DIRECTIONS:
Your answer must be an exact copy of the lines below, from the first through the one with "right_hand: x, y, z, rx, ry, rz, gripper", with no pictures.

*** Begin section ***

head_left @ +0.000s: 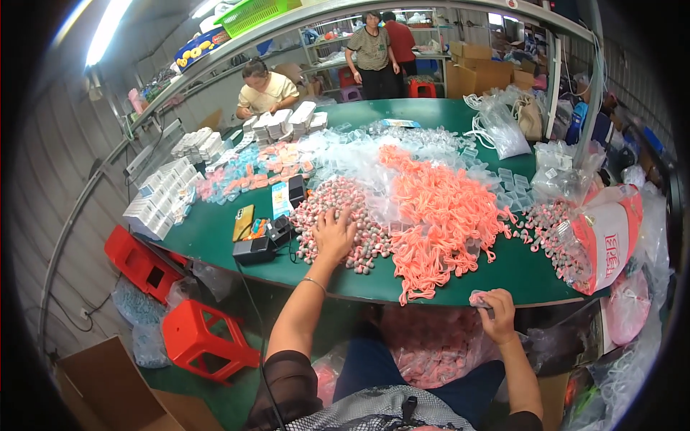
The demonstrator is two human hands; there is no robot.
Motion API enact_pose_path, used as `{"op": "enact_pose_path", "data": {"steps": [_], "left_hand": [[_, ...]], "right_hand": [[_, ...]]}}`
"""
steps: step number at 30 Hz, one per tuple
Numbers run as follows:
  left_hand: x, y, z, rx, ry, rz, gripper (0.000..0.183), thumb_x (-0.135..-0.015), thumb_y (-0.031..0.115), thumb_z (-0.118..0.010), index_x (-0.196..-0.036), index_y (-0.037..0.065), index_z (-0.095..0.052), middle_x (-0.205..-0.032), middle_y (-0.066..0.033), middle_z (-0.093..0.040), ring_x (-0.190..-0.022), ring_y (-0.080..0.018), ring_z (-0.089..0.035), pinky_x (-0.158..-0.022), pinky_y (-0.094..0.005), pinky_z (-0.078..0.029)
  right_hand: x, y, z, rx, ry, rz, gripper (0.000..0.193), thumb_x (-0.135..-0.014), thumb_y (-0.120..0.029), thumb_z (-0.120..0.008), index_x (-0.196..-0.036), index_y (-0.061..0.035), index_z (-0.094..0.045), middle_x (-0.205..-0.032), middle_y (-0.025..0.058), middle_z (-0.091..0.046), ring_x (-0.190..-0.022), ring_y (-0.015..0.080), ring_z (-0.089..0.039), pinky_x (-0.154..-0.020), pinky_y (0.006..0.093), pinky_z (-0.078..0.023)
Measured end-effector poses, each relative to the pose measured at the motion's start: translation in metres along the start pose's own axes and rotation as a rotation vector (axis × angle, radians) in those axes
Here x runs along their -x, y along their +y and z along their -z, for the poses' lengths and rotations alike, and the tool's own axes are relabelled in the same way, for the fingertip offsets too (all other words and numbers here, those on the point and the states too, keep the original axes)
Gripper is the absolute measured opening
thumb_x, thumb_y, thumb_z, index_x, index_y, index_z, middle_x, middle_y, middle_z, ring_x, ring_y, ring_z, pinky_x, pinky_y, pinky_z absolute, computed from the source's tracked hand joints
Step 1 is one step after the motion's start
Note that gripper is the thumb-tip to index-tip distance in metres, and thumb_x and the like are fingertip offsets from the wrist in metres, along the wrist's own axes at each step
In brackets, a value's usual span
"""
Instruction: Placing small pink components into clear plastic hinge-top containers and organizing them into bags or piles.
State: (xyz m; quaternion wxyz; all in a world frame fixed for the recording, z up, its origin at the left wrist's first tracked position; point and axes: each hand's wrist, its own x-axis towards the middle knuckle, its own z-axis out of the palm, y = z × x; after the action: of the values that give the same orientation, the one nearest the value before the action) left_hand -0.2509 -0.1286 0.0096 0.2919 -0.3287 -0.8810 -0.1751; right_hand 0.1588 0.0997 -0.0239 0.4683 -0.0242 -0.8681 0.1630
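left hand (334,235): fingers spread on pink-grey pile (334,195); hard push could spill pieces off worktop (517,274).
right hand (499,316): fingers pinching small pink-grey piece (477,297) near worktop edge; loose grip could drop it.

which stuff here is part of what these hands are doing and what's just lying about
Likely part of the work:
pink-and-grey pieces, under the left hand
small pinkish item in the right hand
orange cords, heaped beside the pieces

Probably just lying about:
yellow phone on the table
nearer red stool
open cardboard box
green basket overhead
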Motion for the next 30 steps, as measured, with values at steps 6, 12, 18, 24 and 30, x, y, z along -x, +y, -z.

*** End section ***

REPLY TO THE TASK:
head_left @ +0.000s: 
The demonstrator is two human hands; there is no robot.
Motion API enact_pose_path, used as `{"op": "enact_pose_path", "data": {"steps": [_], "left_hand": [[_, ...]], "right_hand": [[_, ...]]}}`
"""
steps: step number at 30 Hz, one per tuple
Numbers run as follows:
  left_hand: x, y, z, rx, ry, rz, gripper (0.000..0.183), thumb_x (-0.135..-0.015), thumb_y (-0.031..0.115), thumb_z (-0.118..0.010), index_x (-0.196..-0.036), index_y (-0.037..0.065), index_z (-0.095..0.052), middle_x (-0.205..-0.032), middle_y (-0.066..0.033), middle_z (-0.093..0.040), ring_x (-0.190..-0.022), ring_y (-0.080..0.018), ring_z (-0.089..0.035), pinky_x (-0.158..-0.022), pinky_y (-0.094..0.005), pinky_z (-0.078..0.029)
  right_hand: x, y, z, rx, ry, rz, gripper (0.000..0.193), thumb_x (-0.135..-0.014), thumb_y (-0.120..0.029), thumb_z (-0.120..0.008), index_x (-0.196..-0.036), index_y (-0.061..0.035), index_z (-0.094..0.045), middle_x (-0.205..-0.032), middle_y (-0.025..0.058), middle_z (-0.091..0.046), ring_x (-0.190..-0.022), ring_y (-0.015..0.080), ring_z (-0.089..0.039), pinky_x (-0.154..-0.020), pinky_y (0.006..0.093), pinky_z (-0.078..0.023)

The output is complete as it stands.